График комиссий опять нарушился. Шостакович оказался незаменимым подлецом. Другого подлеца такого калибра долго было не найти. Наконец, год спустя, нашли женщину. Фамилия ее — Блохина, она работала профессором в Днепропетровском медицинском институте. Заключение комиссии под председательством Блохиной оказалось для меня, как две капли воды, похоже на заключение Шостаковича: «Личность не изменилась. Продолжить лечение».
Как раньше мне, теперь Муравьеву врачи и сестры умышленно ложно намекали на якобы состоявшуюся его выписку. Отсидевший в тюрьмах уже 15 лет, Муравьев так мечтал о свободе, что всякий раз верил им. А потом для него наступало разочарование вплоть до очередной комиссии, когда ему вновь давали ложные обещания.

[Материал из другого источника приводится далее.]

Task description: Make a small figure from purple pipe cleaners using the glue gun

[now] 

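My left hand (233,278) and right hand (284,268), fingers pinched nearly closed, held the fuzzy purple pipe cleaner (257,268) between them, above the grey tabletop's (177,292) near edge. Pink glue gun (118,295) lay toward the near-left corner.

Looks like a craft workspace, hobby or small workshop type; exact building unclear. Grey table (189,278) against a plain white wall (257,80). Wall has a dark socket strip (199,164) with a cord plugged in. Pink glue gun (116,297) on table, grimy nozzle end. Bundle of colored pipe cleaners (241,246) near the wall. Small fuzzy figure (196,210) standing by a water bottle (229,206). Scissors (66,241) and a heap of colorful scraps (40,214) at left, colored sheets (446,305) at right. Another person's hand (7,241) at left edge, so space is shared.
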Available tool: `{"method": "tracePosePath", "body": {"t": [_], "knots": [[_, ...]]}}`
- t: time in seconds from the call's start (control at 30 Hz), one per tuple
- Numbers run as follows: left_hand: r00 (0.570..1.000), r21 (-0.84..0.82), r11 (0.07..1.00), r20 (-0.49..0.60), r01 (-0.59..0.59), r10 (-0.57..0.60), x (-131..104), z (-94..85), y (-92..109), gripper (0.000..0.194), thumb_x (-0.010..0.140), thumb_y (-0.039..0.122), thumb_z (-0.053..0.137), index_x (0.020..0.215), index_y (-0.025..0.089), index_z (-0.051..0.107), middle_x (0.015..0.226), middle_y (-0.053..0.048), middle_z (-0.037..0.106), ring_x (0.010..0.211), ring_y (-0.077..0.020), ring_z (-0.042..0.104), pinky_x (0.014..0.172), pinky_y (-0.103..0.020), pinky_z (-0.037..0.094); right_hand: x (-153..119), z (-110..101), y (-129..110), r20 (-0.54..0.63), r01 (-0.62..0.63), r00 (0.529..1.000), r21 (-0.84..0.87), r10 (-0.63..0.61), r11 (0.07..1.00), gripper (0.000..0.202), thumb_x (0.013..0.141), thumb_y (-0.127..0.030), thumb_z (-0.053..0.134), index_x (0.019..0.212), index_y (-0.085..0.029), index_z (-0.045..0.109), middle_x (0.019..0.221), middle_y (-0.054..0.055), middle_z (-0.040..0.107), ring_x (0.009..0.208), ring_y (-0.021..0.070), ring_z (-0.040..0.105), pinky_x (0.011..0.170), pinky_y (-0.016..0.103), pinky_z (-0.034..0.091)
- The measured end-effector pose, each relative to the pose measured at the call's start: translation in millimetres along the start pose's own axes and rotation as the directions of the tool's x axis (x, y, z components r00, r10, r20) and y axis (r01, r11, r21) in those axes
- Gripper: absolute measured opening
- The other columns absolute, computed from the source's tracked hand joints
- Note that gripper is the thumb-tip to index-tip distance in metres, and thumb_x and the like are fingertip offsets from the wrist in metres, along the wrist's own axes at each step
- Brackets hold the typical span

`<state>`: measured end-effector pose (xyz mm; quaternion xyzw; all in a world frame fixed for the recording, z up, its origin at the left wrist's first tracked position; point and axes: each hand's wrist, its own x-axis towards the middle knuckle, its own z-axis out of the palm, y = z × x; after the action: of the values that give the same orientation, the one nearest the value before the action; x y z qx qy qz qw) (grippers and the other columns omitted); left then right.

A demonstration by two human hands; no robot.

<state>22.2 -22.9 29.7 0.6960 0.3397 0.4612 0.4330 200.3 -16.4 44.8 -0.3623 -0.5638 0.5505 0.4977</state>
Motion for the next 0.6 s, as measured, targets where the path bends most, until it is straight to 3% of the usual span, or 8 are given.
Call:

— Вот теперь меня наверняка выписали! — говорил он мне после каждой комиссии и я стал опасаться за его рассудок. Опасения тем паче были обоснованы, что старик проглатывал все ядохимикаты, которые прописывали ему врачи. Муравьев не мог и не хотел изощряться в разных способах прятанья таблеток во рту. И я понимал его: это занятие было не для его возраста и не для его характера. Однако эти таблетки с каждым днем все больше и больше отнимали у него память и ограничивали умственные способности. Объективно, от ядохимикатов у Муравьева поминутно непроизвольно высовывался язык, тряслись руки и вздрагивало тело. В довершение всего Муравьев постился перед Рождеством и Пасхой. Чем он поддерживал в себе жизнь в эти дни, я не знаю. Однако, когда вопрос касался религии, я не считал себя вправе да вать какие-либо советы. Во время наших бесед на прогулках Муравьев стал строить планы на будущее. Он предлагал мне после освобождения поселиться вместе и заняться плотничьим промыслом.
Задумался о выписке и Завадский. Сумасшедшим он признал себя давно, а теперь начал хлопотать об опекунстве.
— Моя мать очень старенькая и неизвестно еще, разрешат ли ей взять надо мной опекунство, — поделился он со мной своими опасениями.
— А зачем вам опекунство? Разве вы — ребенок? — недовольно спросил я, хотя, конечно, знал зачем.
— Данила Романович предупредил, что без опекунства меня не выпишут.
— А кто такой Д-а-н-и-л-а Рома-но-ви-ч? — уже со злобой поинтересовался я, хотя тоже знал.
— Лунц Данила Романович.
Злоба душила меня и я отошел, чтобы в пух и прах не разругаться с Завадским. Я не понимал, как только у человека язык поворачивался с таким уважением отзываться о самом примитивном советском палаче. Палача, КГБ-шного полковника в маске профессора… звать по имени-отчеству! По кличке его — как обыкновенного уголовника! Большего он не заслуживает.